[<prev] [next>] [<thread-prev] [thread-next>] [day] [month] [year] [list]
Message-ID: <3985308c-87be-fa12-0760-55e5ab29c47d@huawei.com>
Date: Sat, 23 Jan 2021 18:20:23 +0800
From: "Leizhen (ThunderTown)" <thunder.leizhen@...wei.com>
To: Robin Murphy <robin.murphy@....com>, Will Deacon <will@...nel.org>
CC: Joerg Roedel <joro@...tes.org>,
Jean-Philippe Brucker <jean-philippe@...aro.org>,
Jonathan Cameron <Jonathan.Cameron@...wei.com>,
linux-arm-kernel <linux-arm-kernel@...ts.infradead.org>,
iommu <iommu@...ts.linux-foundation.org>,
linux-kernel <linux-kernel@...r.kernel.org>,
Yang Yingliang <yangyingliang@...wei.com>
Subject: Re: [PATCH 1/1] iommu/arm-smmu-v3: add support for BBML
On 2021/1/22 21:00, Robin Murphy wrote:
> On 2021-01-22 12:51, Will Deacon wrote:
>> On Thu, Nov 26, 2020 at 11:42:30AM +0800, Zhen Lei wrote:
>>> When changing from a set of pages/smaller blocks to a larger block for an
>>> address, the software should follow the sequence of BBML processing.
>>>
>>> When changing from a block to a set of pages/smaller blocks for an
>>> address, there's no need to use nT bit. If an address in the large block
>>> is accessed before page table switching, the TLB caches the large block
>>> mapping. After the page table is switched and before TLB invalidation
>>> finished, new access requests are still based on large block mapping.

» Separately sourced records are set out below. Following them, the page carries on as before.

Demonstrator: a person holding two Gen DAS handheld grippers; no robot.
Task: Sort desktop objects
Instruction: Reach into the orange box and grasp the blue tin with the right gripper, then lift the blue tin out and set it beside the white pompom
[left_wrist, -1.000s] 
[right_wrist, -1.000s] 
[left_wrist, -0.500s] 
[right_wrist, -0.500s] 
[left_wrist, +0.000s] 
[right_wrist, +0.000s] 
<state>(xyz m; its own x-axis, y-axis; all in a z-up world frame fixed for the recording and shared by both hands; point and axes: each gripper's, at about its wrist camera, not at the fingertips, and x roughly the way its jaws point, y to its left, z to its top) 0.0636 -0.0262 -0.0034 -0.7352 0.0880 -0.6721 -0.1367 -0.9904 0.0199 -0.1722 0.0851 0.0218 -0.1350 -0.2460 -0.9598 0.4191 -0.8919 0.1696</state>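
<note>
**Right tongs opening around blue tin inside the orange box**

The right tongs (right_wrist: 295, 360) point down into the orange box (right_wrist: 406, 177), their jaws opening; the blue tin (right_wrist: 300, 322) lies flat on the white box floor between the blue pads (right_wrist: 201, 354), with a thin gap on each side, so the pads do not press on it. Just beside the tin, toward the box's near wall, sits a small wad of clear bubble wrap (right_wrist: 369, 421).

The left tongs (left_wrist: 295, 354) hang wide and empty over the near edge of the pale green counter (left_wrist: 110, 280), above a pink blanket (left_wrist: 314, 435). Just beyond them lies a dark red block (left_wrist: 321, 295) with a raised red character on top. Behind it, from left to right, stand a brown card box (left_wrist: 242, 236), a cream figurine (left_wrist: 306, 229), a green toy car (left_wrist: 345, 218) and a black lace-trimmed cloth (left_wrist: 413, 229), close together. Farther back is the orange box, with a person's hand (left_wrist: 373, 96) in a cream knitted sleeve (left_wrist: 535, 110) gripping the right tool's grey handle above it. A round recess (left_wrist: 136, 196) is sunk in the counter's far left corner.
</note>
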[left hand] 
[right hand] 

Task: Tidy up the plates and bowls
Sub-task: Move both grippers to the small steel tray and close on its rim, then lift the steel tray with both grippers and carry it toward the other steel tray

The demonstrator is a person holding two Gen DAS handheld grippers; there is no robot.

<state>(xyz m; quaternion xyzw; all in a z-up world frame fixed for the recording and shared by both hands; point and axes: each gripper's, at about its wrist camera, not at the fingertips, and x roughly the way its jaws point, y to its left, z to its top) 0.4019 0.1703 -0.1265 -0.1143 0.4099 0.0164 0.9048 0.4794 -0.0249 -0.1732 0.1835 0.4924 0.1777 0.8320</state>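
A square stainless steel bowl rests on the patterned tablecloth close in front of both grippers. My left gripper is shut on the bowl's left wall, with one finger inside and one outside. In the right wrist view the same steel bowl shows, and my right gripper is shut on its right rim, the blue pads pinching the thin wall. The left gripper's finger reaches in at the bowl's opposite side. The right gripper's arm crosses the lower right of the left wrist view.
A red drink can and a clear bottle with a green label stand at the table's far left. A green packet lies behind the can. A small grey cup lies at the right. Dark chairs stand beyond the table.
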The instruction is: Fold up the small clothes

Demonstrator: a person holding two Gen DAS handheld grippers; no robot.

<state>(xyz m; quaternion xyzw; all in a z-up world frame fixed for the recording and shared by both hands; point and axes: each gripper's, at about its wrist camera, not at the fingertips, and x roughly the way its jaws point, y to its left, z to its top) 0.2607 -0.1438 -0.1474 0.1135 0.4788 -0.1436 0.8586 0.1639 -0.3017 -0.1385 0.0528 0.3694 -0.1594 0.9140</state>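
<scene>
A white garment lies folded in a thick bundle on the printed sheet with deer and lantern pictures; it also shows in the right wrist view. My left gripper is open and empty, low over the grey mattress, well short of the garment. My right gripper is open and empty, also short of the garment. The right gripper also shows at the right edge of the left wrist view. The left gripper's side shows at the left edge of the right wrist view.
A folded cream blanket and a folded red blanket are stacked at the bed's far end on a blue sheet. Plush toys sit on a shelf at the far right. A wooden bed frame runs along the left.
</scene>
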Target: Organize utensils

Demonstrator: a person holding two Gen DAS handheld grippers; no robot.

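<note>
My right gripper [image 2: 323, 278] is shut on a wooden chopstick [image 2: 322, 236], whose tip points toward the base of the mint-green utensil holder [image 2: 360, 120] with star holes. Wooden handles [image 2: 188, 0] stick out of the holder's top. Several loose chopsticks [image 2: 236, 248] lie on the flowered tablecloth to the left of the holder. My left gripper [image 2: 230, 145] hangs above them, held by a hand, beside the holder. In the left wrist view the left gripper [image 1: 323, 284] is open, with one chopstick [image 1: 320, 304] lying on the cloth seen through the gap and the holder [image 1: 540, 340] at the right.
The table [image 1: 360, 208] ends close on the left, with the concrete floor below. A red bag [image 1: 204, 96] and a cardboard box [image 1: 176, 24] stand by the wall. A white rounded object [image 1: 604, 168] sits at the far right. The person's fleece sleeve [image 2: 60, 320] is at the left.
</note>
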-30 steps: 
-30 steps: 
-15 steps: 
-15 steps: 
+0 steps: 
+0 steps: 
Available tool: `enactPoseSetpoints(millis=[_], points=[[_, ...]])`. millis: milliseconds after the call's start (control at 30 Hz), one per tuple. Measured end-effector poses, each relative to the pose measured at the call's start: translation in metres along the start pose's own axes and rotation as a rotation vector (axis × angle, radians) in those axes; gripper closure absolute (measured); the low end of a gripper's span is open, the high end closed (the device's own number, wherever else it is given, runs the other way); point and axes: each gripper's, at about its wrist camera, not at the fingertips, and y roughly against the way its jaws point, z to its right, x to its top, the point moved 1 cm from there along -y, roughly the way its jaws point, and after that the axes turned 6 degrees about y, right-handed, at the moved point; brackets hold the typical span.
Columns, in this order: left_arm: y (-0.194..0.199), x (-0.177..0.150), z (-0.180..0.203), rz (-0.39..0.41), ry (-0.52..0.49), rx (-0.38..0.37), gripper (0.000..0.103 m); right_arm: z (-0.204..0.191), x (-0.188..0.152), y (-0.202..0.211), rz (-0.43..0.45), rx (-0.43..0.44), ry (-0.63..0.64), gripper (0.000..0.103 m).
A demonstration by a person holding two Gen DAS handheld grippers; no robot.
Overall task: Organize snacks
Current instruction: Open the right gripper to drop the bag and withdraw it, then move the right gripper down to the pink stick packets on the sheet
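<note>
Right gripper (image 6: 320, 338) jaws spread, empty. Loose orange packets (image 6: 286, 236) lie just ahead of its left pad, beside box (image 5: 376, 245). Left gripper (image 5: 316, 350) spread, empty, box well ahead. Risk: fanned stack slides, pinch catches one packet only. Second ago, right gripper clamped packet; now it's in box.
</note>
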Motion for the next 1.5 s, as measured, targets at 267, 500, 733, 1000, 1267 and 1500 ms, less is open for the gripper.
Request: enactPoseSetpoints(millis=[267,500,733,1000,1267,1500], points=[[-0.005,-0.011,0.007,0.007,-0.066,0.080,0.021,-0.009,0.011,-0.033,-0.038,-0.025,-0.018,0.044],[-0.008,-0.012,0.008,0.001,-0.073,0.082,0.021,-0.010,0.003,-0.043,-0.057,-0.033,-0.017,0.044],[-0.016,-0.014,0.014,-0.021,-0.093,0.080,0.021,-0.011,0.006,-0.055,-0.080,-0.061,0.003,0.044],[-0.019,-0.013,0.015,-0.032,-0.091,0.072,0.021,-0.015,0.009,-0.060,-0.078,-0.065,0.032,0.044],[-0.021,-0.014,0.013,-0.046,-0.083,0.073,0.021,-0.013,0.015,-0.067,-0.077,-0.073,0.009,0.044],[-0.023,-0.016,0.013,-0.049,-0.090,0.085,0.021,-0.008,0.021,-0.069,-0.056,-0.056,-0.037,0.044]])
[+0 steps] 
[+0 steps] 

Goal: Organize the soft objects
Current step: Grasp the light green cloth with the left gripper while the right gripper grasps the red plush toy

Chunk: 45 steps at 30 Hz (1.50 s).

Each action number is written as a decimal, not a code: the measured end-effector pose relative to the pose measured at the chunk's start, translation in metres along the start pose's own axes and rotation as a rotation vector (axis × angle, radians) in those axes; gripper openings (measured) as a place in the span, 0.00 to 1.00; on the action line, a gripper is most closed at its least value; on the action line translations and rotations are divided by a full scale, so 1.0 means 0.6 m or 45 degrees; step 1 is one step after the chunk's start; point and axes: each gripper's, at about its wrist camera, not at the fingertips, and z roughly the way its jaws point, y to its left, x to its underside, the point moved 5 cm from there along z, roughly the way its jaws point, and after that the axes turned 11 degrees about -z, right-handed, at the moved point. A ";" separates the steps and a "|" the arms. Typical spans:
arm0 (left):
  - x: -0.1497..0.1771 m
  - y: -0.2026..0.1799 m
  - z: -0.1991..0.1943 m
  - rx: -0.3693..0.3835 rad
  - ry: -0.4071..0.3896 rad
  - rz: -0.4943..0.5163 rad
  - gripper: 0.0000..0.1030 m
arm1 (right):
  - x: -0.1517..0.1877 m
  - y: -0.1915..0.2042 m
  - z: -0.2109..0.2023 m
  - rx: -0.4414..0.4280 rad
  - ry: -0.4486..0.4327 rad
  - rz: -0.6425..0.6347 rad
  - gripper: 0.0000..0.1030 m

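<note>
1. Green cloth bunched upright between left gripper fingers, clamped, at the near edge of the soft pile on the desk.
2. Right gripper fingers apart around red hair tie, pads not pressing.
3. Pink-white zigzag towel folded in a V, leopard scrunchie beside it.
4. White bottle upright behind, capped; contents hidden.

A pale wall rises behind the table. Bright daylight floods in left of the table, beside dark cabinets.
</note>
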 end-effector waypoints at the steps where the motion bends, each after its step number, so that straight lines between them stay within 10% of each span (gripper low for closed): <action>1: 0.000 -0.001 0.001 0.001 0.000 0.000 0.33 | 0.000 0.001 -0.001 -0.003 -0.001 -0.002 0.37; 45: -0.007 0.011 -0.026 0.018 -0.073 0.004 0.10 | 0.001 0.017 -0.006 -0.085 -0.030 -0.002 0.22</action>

>>> After the block or page is invalidated, the system reads the small block
>>> or page mapping from the memory; If the address in the large block is not
>>> accessed before page table switching, the TLB has no cache. After the
>>> page table is switched, a new access is initiated to read the small block
>>> or page mapping from the memory.
>>>
>>> Signed-off-by: Zhen Lei <thunder.leizhen@...wei.com>
>>> ---
>>> drivers/iommu/arm/arm-smmu-v3/arm-smmu-v3.c | 2 +
>>> drivers/iommu/arm/arm-smmu-v3/arm-smmu-v3.h | 2 +
>>> drivers/iommu/io-pgtable-arm.c | 46 ++++++++++++++++-----
>>> include/linux/io-pgtable.h | 1 +
>>> 4 files changed, 40 insertions(+), 11 deletions(-)
>>>
>>> diff --git a/drivers/iommu/arm/arm-smmu-v3/arm-smmu-v3.c b/drivers/iommu/arm/arm-smmu-v3/arm-smmu-v3.c
>>> index e634bbe60573..14a1a11565fb 100644
>>> --- a/drivers/iommu/arm/arm-smmu-v3/arm-smmu-v3.c
>>> +++ b/drivers/iommu/arm/arm-smmu-v3/arm-smmu-v3.c
>>> @@ -1977,6 +1977,7 @@ static int arm_smmu_domain_finalise(struct iommu_domain *domain,
>>> .coherent_walk = smmu->features & ARM_SMMU_FEAT_COHERENCY,
>>> .tlb = &arm_smmu_flush_ops,
>>> .iommu_dev = smmu->dev,
>>> + .bbml = smmu->bbml,
>>> };
>>> if (smmu_domain->non_strict)
>>> @@ -3291,6 +3292,7 @@ static int arm_smmu_device_hw_probe(struct arm_smmu_device *smmu)
>>> /* IDR3 */
>>> reg = readl_relaxed(smmu->base + ARM_SMMU_IDR3);
>>> + smmu->bbml = FIELD_GET(IDR3_BBML, reg);
>>> if (FIELD_GET(IDR3_RIL, reg))
>>> smmu->features |= ARM_SMMU_FEAT_RANGE_INV;
>>> diff --git a/drivers/iommu/arm/arm-smmu-v3/arm-smmu-v3.h b/drivers/iommu/arm/arm-smmu-v3/arm-smmu-v3.h
>>> index d4b7f40ccb02..aa7eb460fa09 100644
>>> --- a/drivers/iommu/arm/arm-smmu-v3/arm-smmu-v3.h
>>> +++ b/drivers/iommu/arm/arm-smmu-v3/arm-smmu-v3.h
>>> @@ -51,6 +51,7 @@
>>> #define IDR1_SIDSIZE GENMASK(5, 0)
>>> #define ARM_SMMU_IDR3 0xc
>>> +#define IDR3_BBML GENMASK(12, 11)
>>> #define IDR3_RIL (1 << 10)
>>> #define ARM_SMMU_IDR5 0x14
>>> @@ -617,6 +618,7 @@ struct arm_smmu_device {
>>> int gerr_irq;
>>> int combined_irq;
>>> + int bbml;
>>> unsigned long ias; /* IPA */
>>> unsigned long oas; /* PA */
>>> diff --git a/drivers/iommu/io-pgtable-arm.c b/drivers/iommu/io-pgtable-arm.c
>>> index a7a9bc08dcd1..341581337ad0 100644
>>> --- a/drivers/iommu/io-pgtable-arm.c
>>> +++ b/drivers/iommu/io-pgtable-arm.c
>>> @@ -72,6 +72,7 @@
>>> #define ARM_LPAE_PTE_NSTABLE (((arm_lpae_iopte)1) << 63)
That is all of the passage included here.